▸ **ABOUT THIS TASK**: Word for word, restate the lines from the start of the data down to the line with "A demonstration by", both included.
*** Opening DATASET RECORDS ***
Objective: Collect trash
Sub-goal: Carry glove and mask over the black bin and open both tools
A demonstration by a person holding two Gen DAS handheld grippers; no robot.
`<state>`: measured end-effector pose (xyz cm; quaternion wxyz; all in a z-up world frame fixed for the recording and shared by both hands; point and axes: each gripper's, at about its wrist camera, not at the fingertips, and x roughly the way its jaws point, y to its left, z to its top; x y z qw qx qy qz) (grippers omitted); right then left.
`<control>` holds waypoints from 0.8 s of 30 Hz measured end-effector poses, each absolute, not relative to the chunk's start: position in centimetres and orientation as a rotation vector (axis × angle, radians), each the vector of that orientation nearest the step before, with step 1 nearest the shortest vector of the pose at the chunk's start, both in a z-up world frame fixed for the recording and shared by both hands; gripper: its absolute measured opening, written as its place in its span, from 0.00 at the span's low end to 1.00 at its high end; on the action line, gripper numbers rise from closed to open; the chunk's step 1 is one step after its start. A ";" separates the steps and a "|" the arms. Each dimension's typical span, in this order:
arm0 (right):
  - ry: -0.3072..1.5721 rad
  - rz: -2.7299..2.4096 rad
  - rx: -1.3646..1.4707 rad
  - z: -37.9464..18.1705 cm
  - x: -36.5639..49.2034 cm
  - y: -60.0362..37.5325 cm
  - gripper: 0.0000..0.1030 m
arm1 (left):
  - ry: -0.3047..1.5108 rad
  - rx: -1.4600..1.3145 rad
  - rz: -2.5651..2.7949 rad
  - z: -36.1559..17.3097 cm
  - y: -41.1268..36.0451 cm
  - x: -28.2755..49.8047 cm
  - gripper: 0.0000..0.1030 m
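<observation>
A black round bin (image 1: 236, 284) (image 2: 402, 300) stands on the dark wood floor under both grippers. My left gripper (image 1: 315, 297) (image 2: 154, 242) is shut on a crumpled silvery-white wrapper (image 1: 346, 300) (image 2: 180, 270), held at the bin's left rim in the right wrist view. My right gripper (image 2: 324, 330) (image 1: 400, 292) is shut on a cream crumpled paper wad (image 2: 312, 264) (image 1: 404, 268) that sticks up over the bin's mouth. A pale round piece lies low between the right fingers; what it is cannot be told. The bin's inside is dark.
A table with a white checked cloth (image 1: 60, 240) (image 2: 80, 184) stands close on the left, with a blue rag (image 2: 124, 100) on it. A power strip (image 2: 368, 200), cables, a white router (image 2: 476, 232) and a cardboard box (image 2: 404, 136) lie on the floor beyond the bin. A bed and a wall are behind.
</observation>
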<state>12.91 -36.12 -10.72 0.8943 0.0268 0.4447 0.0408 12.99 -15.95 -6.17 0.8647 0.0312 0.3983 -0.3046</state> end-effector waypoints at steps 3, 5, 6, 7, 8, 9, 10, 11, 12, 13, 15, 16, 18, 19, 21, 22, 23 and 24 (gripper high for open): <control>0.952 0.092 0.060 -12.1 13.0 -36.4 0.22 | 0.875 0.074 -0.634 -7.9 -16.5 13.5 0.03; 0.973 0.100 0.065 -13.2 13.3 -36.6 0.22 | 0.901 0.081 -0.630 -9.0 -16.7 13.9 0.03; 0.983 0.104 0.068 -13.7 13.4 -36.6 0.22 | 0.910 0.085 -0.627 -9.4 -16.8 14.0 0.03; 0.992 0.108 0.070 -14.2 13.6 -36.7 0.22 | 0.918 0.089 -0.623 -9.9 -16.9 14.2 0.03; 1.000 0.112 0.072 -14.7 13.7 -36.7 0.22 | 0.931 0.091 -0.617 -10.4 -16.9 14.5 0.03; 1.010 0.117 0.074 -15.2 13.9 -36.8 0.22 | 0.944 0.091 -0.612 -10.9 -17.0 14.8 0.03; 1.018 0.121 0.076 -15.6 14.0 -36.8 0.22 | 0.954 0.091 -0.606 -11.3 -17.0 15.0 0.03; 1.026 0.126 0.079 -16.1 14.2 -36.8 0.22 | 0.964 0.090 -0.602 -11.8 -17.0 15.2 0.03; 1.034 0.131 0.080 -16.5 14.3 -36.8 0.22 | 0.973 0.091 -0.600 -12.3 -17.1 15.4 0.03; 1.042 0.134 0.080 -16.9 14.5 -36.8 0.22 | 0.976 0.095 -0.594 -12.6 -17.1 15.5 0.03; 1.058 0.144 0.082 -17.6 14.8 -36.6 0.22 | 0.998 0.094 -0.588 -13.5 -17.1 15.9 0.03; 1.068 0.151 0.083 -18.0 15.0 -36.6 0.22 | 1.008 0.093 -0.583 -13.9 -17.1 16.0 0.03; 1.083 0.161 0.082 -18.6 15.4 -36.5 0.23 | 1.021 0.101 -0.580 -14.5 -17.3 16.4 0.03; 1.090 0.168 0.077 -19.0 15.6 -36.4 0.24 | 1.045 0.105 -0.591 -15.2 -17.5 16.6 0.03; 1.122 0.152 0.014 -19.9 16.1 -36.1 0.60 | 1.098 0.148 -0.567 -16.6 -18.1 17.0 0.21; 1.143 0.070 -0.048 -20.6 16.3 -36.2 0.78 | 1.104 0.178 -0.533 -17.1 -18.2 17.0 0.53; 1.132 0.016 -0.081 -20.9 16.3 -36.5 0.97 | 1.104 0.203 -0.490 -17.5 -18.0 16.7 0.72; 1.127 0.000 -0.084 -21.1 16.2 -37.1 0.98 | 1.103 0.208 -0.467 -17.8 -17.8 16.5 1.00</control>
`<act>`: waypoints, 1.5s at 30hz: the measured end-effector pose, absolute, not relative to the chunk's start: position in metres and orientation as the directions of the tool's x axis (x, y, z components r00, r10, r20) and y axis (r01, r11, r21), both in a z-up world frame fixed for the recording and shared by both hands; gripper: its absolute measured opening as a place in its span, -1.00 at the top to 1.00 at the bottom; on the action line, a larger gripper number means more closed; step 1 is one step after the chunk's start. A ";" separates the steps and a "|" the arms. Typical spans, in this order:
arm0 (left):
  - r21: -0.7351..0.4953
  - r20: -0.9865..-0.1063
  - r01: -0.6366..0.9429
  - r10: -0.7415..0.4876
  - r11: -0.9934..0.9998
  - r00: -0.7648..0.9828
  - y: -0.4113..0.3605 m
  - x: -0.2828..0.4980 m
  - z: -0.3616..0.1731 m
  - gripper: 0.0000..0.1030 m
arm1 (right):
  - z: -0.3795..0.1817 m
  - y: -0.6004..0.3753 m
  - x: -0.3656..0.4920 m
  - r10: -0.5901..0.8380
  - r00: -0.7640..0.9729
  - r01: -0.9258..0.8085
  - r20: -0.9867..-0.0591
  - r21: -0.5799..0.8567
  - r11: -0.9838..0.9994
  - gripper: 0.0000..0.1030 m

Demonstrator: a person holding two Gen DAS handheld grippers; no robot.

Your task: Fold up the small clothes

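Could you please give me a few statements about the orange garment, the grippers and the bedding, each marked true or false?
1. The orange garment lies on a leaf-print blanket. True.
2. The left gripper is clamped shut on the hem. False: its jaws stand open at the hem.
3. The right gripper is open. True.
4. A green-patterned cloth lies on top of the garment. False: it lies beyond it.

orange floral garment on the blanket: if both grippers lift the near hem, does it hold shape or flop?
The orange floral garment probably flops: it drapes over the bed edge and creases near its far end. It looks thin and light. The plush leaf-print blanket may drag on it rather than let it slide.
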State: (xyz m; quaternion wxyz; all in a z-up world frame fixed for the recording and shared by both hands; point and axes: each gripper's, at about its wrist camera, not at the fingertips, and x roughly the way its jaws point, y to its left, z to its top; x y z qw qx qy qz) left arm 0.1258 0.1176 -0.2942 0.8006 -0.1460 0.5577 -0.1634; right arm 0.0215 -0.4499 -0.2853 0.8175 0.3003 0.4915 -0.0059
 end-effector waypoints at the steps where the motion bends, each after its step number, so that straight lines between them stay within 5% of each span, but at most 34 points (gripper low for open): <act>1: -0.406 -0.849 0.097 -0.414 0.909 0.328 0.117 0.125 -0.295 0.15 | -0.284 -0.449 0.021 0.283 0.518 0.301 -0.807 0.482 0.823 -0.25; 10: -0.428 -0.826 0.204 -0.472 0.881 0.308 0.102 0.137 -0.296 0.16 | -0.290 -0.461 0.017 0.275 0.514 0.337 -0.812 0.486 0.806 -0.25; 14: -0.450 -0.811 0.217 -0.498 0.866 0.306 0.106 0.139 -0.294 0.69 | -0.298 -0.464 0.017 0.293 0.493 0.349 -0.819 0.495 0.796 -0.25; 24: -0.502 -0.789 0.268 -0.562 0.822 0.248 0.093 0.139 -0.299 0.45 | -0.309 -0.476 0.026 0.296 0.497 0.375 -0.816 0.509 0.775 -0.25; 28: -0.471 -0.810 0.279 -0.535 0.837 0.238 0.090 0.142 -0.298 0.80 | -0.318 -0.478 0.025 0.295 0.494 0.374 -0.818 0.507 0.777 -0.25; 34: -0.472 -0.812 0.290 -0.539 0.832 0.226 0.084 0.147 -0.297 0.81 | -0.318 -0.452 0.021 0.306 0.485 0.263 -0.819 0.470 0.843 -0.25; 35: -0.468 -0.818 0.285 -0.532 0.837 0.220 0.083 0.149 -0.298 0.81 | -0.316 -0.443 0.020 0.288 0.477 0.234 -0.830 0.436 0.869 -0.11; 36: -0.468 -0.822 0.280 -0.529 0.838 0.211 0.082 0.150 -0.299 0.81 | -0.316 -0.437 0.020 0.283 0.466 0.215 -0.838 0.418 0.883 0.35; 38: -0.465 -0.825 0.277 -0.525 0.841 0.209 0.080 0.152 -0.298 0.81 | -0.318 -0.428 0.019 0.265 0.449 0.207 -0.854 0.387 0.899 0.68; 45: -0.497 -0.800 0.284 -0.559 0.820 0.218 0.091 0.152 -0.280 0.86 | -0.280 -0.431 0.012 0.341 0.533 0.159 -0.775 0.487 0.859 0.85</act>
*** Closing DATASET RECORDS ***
▸ **ANSWER SPACE**:
Objective: Collect trash
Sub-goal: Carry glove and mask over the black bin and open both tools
A demonstration by a person holding two Gen DAS handheld grippers; no robot.

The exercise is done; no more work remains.